The Parent Company's 8.75% subordinated debentures ($5.0 million
outstanding at September 30, 2004) are convertible into shares of the
Company's common stock at the conversion price of $5.26 per share. On June
30, 2003, the Company purchased $4.9 million of subordinated debentures at
par value, plus accrued interest.
The following schedule sets forth, by period, the Company's debt repayment
obligations and material contractual commitments at December 31, 2003.
Less than After
Total 1 year 1 -3 years 4 -5 years 5 years
---------- ---------- ---------- ----------- --------------
(in thousands)
Debt:
Technical services credit
facility $ 14,296 $ 12 $ - $ - $ 14,284
Parent company convertible
subordinated debentures 5,000 - - 5,000 -
Other 301 100 201 - -
---------- ---------- ----------- ------------ --------------
19,597 112 201 5,000 14,284
Capital leases 1,598 626 722 250 -
---------- ---------- ----------- ------------ --------------
Debt subtotal 21,195 738 923 5,250 14,284
---------- ---------- ----------- ------------ --------------
Other contractual commitments:
Operating leases 10,477 3,326 4,311 1,367 1,473
---------- ---------- ----------- ------------ --------------
Total $ 31,672 $ 4,064 $ 5,234 $ 6,617 $ 15,757
========== ========== =========== ============ ==============
The technical services business, at its option, lowered its borrowings by
$2.3 million during the nine months ended September 30, 2004. Otherwise
there were no material changes to the Company's schedule of the other debt
repayment obligations and material contractual commitments from December
31, 2003 to September 30, 2004.
A foreign subsidiary of the Company has certain future funding requirements
regarding a defined benefits pension plan, as set forth in Note 3 to the
Company's Consolidated Financial Statements included in the Company's
Annual Report on Form 10-K for the year ended December 31, 2003.
Additional information related to the sources and uses of cash is presented
in the condensed consolidated financial statements included in this report.
Off-Balance Sheet Transactions
The Company was not a party to any off-balance sheet transactions at
September 30, 2004.
Critical Accounting Policies and Estimates
The preparation of the Company's financial statements in conformity with
accounting principles generally accepted in the United States of America
requires management to make estimates and assumptions that affect the
reported amounts of assets and liabilities and disclosures of contingent
assets and liabilities at the date of the financial statements and the
reported amounts of revenues and expenses during the reporting period.
Actual results could differ from those estimates.

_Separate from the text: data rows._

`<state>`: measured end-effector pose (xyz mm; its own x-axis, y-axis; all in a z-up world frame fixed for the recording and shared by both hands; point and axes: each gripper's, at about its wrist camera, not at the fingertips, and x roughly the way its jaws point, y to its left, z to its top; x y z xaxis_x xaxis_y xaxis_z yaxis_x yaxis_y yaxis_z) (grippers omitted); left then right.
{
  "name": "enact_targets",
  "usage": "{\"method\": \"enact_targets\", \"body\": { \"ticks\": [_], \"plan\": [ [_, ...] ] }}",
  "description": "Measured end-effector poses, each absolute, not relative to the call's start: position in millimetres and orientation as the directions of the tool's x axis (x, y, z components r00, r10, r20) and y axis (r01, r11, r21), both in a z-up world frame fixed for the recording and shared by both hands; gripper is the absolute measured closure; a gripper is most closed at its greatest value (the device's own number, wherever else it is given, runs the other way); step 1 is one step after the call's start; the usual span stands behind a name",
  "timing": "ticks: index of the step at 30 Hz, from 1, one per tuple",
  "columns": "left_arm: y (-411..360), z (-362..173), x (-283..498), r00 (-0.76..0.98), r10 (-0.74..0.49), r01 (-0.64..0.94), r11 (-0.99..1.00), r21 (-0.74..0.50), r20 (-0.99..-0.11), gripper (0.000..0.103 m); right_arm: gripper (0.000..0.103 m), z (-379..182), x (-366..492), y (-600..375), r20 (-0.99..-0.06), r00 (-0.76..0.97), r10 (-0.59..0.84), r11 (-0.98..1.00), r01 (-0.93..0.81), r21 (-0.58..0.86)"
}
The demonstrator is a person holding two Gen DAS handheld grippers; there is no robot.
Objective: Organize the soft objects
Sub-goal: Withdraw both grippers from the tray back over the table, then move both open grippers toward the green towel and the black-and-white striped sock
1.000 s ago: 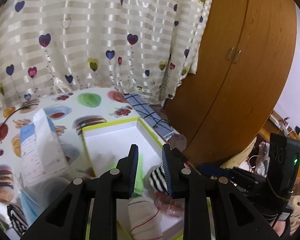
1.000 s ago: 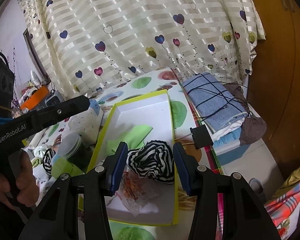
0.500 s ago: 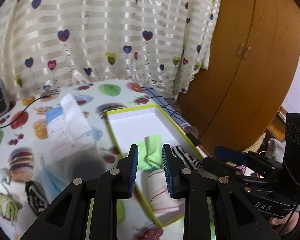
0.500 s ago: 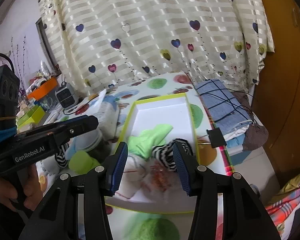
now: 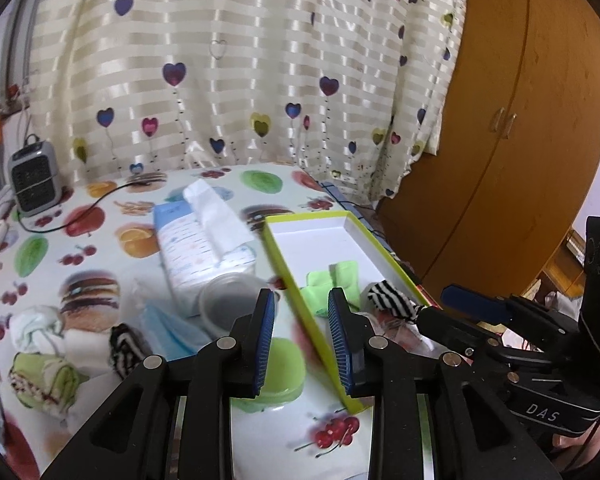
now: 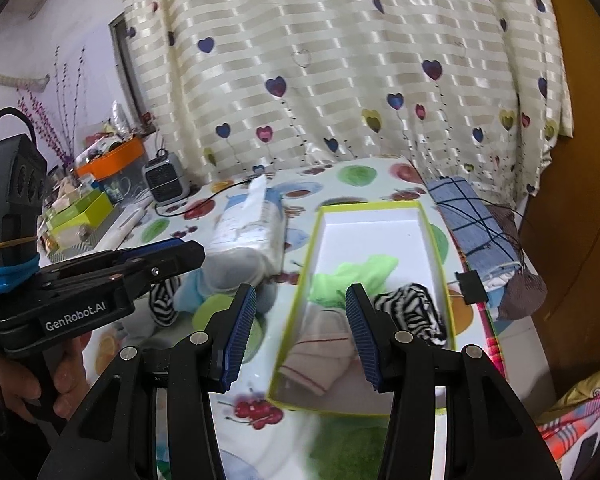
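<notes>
A white box with a lime-green rim [image 6: 432, 248] holds a green cloth [image 6: 352, 276], a zebra-striped cloth [image 6: 412, 308] and a white sock with red stripes [image 6: 320, 344]. My right gripper [image 6: 300, 336] hovers open over the box's near end, with nothing between its pads. My left gripper [image 5: 300, 340] is above the box's left wall [image 5: 308, 308]. Its jaws are opening and are empty. Several rolled cloths lie at the left: a zebra one [image 5: 124, 344], a white one [image 5: 84, 344] and a green-white one [image 5: 44, 380].
A tissue pack [image 5: 196, 248], a clear round container [image 5: 228, 300], a green lid [image 5: 284, 364] and a blue mask [image 5: 168, 328] crowd the table left of the box. A small heater [image 5: 34, 178] stands at the back. Folded blue checked cloth [image 6: 476, 232] lies right of the box, beside a wooden wardrobe [image 5: 520, 120].
My left gripper has drawn back from over the box and to the left, and its jaws are a little wider. My right gripper has backed away and risen, so the box looks farther off.
</notes>
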<state>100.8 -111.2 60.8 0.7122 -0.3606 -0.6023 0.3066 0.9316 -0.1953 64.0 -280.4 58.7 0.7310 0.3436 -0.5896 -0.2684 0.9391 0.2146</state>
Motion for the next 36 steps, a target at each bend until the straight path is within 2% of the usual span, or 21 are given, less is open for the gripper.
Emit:
{"method": "enact_targets", "body": {
  "ticks": [36],
  "plan": [
    [-22.8,37.3,59.1,0.75,-0.245,0.126,0.965,-0.231,-0.614,0.076,0.055,58.1,41.8,-196.4,-0.614,0.651,0.446,0.877,-0.454,0.156]
  ]
}}
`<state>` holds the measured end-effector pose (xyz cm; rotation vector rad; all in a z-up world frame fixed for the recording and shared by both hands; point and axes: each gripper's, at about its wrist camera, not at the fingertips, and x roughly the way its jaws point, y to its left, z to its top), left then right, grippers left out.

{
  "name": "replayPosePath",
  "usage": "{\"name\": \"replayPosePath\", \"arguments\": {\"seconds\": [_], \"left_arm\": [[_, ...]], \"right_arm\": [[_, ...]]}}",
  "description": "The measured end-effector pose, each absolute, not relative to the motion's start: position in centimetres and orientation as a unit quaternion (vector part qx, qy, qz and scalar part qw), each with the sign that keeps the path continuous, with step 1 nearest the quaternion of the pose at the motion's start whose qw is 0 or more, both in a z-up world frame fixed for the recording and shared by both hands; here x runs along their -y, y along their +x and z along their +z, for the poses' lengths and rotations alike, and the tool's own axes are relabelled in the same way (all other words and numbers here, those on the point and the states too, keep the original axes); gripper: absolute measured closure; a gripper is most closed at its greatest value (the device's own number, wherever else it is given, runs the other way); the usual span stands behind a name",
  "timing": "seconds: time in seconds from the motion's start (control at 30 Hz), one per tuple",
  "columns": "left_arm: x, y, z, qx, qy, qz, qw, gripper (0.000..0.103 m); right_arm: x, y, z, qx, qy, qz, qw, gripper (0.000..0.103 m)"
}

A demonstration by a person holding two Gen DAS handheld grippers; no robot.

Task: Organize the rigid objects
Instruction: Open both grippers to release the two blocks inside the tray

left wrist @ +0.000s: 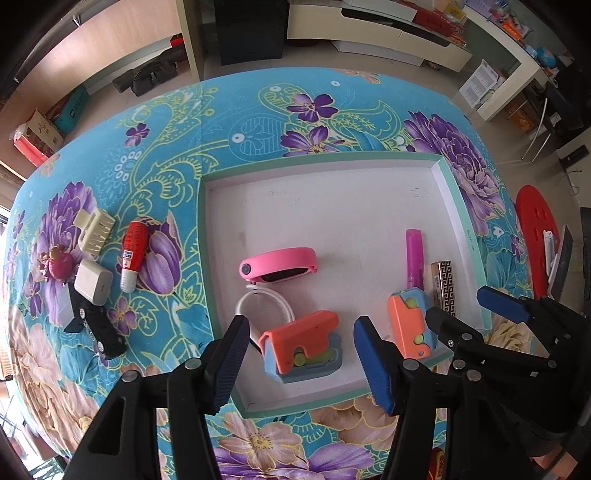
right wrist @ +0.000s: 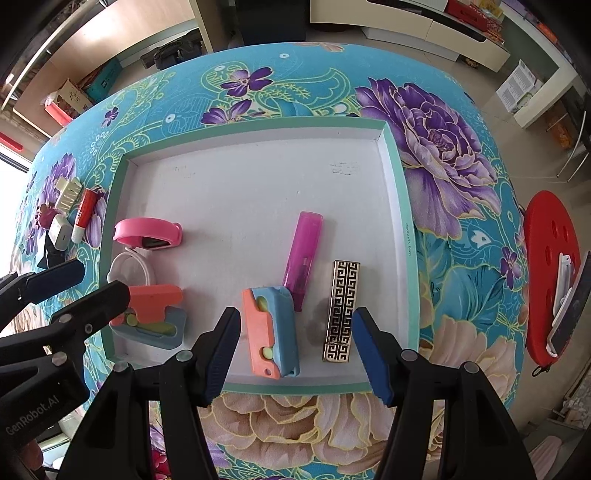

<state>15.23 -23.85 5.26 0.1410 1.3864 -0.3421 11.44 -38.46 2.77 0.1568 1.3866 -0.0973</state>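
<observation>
A shallow white tray (left wrist: 332, 206) (right wrist: 258, 192) with a teal rim lies on the floral cloth. In it are a pink band (left wrist: 279, 265) (right wrist: 147, 232), a white ring (left wrist: 266, 302), two orange-and-blue toys (left wrist: 301, 347) (right wrist: 271, 328), a magenta tube (left wrist: 414, 256) (right wrist: 303, 254) and a gold patterned bar (right wrist: 341, 310). My left gripper (left wrist: 301, 363) is open above the left toy. My right gripper (right wrist: 295, 350) is open above the right toy and the bar. Left of the tray lie a cream clip (left wrist: 94, 229), a red-white tube (left wrist: 133, 254), a white cube (left wrist: 93, 281) and a black object (left wrist: 99, 328).
A red round stool (right wrist: 550, 273) with items on it stands right of the table. White shelves (left wrist: 388, 33) and boxes on the floor (left wrist: 40, 136) lie beyond the far edge.
</observation>
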Motion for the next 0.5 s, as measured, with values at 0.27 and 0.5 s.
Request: {"name": "replayPosePath", "arguments": {"seconds": [0.27, 0.5], "left_arm": [[21.9, 14.5, 5.6, -0.633, 0.063, -0.132, 0.76, 0.033], [19.9, 14.4, 6.3, -0.623, 0.058, -0.111, 0.772, 0.013]], "right_arm": [[37.7, 10.6, 4.0, -0.632, 0.066, -0.046, 0.77, 0.037], [36.8, 10.1, 4.7, -0.623, 0.057, -0.049, 0.779, 0.019]]}}
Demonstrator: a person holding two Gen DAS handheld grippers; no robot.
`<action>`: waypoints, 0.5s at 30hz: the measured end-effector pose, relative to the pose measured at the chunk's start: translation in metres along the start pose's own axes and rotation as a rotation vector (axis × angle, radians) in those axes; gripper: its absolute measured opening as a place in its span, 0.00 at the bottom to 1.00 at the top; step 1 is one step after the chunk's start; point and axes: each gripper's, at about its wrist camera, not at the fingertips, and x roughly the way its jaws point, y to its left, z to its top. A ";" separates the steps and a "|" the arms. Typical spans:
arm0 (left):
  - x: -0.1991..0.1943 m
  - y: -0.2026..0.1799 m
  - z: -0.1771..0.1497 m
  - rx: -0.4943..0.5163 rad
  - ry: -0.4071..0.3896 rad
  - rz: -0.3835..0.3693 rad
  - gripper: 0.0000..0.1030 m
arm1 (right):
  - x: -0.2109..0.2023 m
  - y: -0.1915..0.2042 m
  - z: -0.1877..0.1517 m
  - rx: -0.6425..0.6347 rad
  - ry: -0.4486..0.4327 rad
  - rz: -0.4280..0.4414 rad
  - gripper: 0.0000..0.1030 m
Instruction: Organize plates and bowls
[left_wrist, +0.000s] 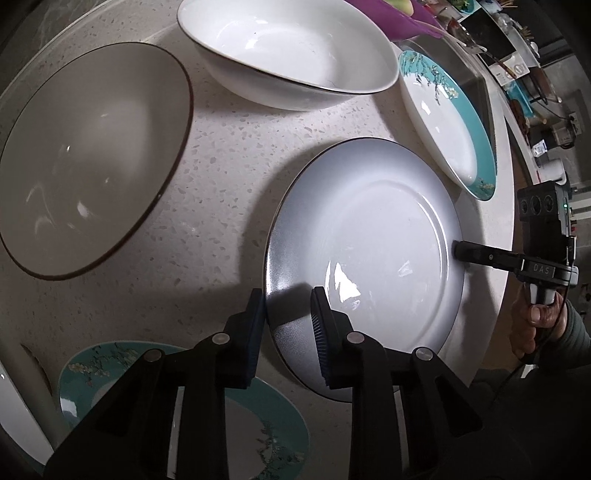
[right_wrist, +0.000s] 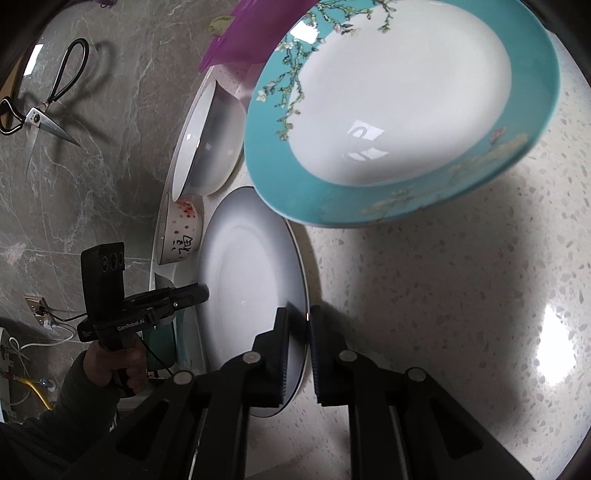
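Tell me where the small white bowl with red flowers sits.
In the right wrist view, the small white bowl with red flowers sits left of the grey plate, just below the deep white bowl.

Left wrist fisheye looks steeply down along its jaws, close over the speckled pale stone bench (left_wrist: 229, 177). Right wrist fisheye looks down at a shallower slant from the opposite side, equally close. Both share the white round plate with a thin dark rim (left_wrist: 369, 236) (right_wrist: 247, 273); each sees the other gripper at its far edge.
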 end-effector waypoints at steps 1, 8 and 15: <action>0.000 -0.002 0.000 0.000 0.001 0.003 0.21 | 0.000 0.000 -0.001 0.001 0.002 -0.001 0.13; -0.007 -0.015 -0.002 -0.001 -0.002 0.005 0.21 | -0.008 -0.004 -0.007 0.012 0.005 -0.006 0.14; -0.016 -0.036 -0.014 -0.019 -0.011 0.016 0.21 | -0.025 -0.002 -0.015 0.002 0.009 -0.003 0.14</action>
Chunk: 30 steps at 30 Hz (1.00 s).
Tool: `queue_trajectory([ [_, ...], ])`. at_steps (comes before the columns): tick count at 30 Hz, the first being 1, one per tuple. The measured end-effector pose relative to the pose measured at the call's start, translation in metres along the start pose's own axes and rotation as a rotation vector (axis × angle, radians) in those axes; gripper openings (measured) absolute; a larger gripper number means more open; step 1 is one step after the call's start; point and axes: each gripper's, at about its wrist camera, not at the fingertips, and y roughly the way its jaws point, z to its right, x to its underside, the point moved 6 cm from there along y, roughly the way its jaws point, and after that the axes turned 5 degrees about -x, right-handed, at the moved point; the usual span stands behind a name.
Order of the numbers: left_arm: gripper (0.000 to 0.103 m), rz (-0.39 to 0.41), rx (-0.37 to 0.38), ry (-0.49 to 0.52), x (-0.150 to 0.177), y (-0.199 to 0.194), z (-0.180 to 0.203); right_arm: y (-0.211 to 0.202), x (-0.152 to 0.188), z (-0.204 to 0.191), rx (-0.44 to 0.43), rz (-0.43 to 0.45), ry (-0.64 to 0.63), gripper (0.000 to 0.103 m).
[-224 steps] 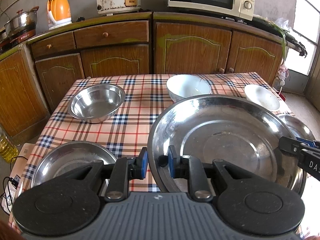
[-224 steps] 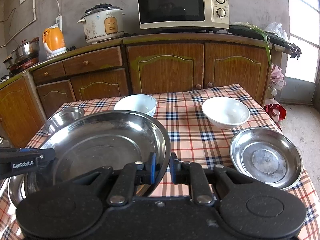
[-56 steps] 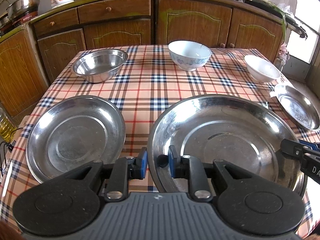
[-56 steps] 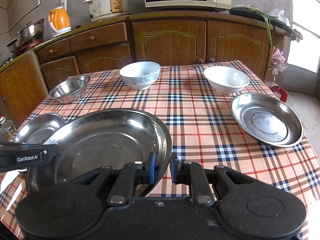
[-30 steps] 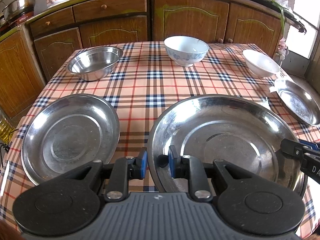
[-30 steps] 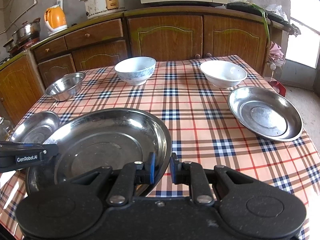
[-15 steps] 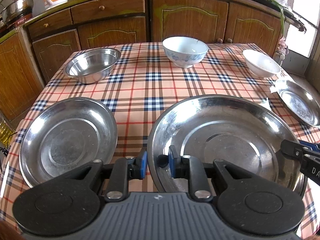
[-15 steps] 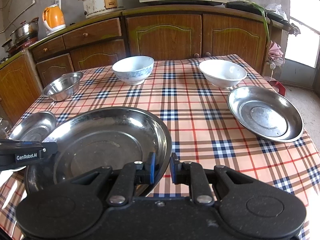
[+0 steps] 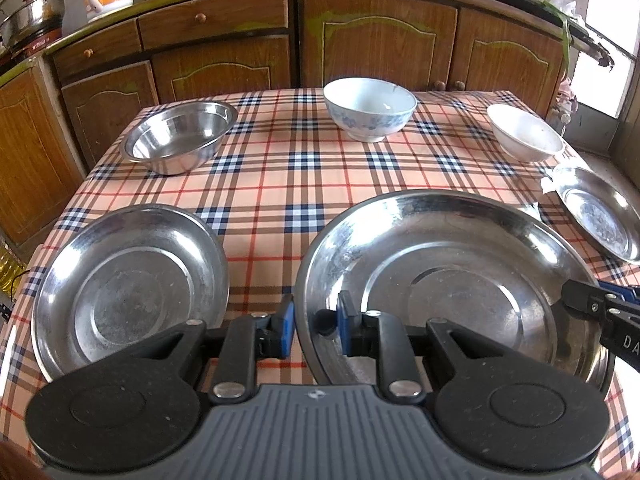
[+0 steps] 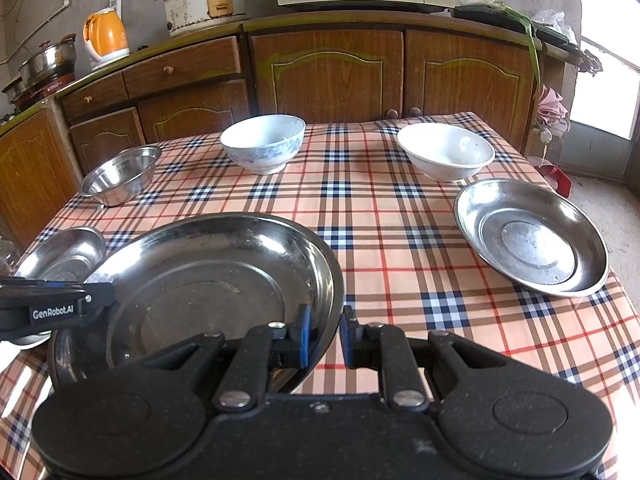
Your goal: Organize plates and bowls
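Big steel plate (image 9: 452, 276) up off the checked tablecloth (image 9: 280, 176), left gripper (image 9: 314, 326) clamped on its near-left rim, right gripper (image 10: 324, 334) pinching the opposite rim. Smaller steel plate (image 9: 124, 292) lies left of the left gripper; steel bowl (image 9: 180, 136) and patterned bowl (image 9: 370, 114) sit farther ahead.

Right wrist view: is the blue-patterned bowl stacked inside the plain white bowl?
No, the blue-patterned bowl stands alone on the checked tablecloth, well apart from the plain white bowl to its right.
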Motion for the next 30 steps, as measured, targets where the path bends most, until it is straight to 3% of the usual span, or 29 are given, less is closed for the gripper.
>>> queue_trajectory([
  [30, 0.022, 0.014, -0.011, -0.016, -0.035, 0.036, 0.000, 0.047, -0.036, 0.004, 0.010, 0.009, -0.011, 0.021],
])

Significant policies are
presented in the Notes to the Consolidated Financial Statements of the
Company's Annual Report on Form 10-K for the year ended December 31, 2003.
Critical accounting policies are those that are most important to the
portrayal of the Company's financial position and results of operations.
These policies require management's most difficult, subjective or complex
judgments, often employing the use of estimates about the effect of matters
that are inherently uncertain. The Company's most critical accounting
policies pertain to revenue recognition, the impairment of excess of cost
over fair value of net assets of acquired businesses and income taxes.
The Company's information technology services segment includes revenue
recognized under arrangements with its customers that require the use of
significant judgments and estimates by management. The accounting policies
for revenue recognition in the information technology services segment
comply with AICPA Statement of Position No. 97-2 "Software Revenue
Recognition". SOP No. 97-2 requires revenue to be recognized only after
software is delivered, all significant obligations of the Company are
fulfilled, and all significant uncertainties regarding customer acceptance
have expired. SOP No. 97-2 also requires the unbundling of multiple
elements and the allocation of pricing to each element based upon vendor
specific objective evidence of fair value. In addition, the information
technology services segment's revenues under long-term service contracts
are accounted for using a proportional performance method or on a
straight-line basis in accordance with the Securities and Exchange
Commission's Staff Accounting Bulletin ("SAB") No. 101 "Revenue Recognition
in Financial Statements", as amended by SAB No. 104.
The Company follows the provisions of SFAS No. 142 "Goodwill and Other
Intangible Assets," which eliminates the amortization for goodwill (excess
of cost over fair value of net assets of acquired businesses) and other
intangible assets with indefinite lives. Under SFAS No. 142, intangible
assets with lives restricted by contractual, legal or other means will
continue to be amortized over their useful lives. As of September 30, 2004,
the Company had no intangible assets subject to amortization under SFAS No.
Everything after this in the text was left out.